WHAT THE TASK REQUIRES :: Every line from the one with "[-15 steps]" through the end of the material below, both ends included, should be transcribed exactly, without pictures.
******
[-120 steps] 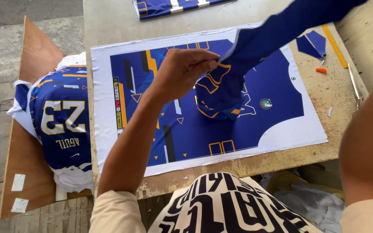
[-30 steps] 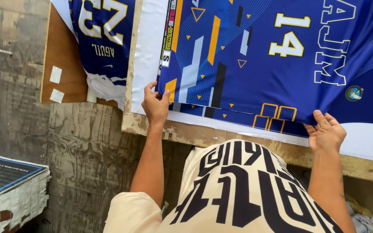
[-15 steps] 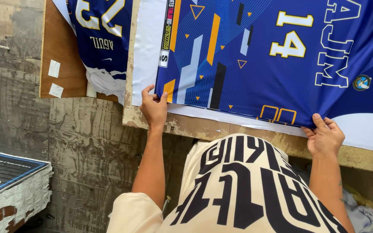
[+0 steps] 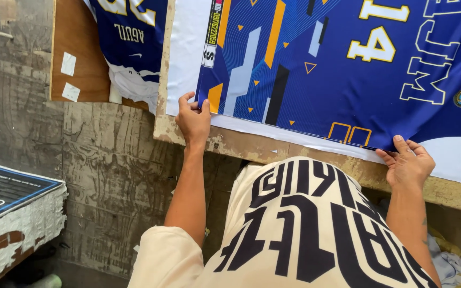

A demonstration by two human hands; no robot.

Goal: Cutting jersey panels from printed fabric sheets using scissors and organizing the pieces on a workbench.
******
TASK SOLUTION ::
[-15 steps] 
[+0 steps] 

A demonstration by two human hands; no robot.

Goal: Cutting jersey panels from printed fabric sheets using scissors and organizing the pieces on a workbench.

There is no more to this answer.